**EXERCISE:** Where a line below holds the string "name", that line goes into the answer.

--- INPUT DATA Enclosed Below ---

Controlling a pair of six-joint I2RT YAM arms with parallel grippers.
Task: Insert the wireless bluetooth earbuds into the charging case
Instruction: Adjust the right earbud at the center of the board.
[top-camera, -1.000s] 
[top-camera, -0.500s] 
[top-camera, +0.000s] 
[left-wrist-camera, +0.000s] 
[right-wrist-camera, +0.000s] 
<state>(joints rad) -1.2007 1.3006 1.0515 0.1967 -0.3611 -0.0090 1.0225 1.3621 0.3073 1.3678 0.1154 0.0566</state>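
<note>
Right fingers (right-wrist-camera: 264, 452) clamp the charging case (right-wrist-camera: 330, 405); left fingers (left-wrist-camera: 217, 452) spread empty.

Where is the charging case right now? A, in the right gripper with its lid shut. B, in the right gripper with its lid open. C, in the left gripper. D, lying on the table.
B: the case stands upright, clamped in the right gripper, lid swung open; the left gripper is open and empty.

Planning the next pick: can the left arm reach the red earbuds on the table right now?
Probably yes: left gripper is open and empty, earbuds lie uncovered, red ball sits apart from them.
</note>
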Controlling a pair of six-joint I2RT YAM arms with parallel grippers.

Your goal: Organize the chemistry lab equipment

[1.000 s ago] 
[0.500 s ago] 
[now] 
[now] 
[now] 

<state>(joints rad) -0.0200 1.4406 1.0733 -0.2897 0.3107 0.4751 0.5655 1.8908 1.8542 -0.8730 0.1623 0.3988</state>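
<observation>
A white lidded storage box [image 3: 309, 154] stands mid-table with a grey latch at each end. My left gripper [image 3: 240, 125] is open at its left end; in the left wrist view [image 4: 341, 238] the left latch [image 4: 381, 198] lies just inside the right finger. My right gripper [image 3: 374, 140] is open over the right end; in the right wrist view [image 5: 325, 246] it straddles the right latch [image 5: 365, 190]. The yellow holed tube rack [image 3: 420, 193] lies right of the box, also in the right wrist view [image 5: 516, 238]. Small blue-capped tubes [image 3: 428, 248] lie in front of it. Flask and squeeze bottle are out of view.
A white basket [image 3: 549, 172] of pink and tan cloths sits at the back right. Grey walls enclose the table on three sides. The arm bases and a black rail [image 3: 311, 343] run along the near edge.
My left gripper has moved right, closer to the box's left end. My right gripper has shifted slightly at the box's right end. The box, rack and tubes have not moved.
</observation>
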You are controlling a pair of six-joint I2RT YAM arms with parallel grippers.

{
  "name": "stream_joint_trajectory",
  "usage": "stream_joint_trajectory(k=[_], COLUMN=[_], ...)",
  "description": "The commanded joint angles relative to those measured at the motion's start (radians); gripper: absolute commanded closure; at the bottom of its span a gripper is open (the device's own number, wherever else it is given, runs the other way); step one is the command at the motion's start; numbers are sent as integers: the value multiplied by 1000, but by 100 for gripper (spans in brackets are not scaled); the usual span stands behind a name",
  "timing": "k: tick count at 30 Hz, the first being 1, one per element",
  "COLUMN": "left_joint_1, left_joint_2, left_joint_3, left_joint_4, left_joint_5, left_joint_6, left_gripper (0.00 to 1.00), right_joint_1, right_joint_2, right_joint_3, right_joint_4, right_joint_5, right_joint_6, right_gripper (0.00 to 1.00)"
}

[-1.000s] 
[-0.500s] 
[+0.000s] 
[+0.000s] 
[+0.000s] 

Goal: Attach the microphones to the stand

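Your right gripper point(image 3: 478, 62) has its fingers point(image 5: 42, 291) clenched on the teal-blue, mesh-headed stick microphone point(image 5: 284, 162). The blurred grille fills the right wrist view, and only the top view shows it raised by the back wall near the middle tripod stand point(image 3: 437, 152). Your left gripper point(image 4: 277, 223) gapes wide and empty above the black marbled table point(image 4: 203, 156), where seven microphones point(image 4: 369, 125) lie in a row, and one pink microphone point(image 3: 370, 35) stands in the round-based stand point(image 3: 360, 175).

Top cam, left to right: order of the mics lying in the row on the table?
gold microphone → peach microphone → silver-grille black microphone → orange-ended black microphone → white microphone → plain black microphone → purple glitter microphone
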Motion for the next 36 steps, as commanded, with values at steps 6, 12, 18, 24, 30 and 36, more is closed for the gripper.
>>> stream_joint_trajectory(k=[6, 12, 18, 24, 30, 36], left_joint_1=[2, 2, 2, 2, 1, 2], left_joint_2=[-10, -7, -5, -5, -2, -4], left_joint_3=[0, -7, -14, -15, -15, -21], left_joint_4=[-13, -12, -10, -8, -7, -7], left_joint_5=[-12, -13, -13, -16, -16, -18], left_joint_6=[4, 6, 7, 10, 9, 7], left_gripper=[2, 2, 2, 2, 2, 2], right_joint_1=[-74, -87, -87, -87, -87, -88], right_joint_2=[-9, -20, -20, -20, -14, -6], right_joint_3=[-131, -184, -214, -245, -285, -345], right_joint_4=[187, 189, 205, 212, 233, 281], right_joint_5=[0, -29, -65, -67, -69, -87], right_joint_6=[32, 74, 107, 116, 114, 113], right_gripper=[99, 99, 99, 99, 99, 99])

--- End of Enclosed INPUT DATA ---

**WRITTEN ANSWER:**
  "name": "stream_joint_trajectory",
  "description": "The commanded joint angles relative to those measured at the motion's start (radians); gripper: absolute commanded closure; at the bottom of its span a gripper is open (the device's own number, wherever else it is given, runs the other way); step one is the command at the motion's start; numbers are sent as integers: the value multiplied by 1000, but by 100 for gripper (spans in brackets are not scaled); the usual span stands behind a name",

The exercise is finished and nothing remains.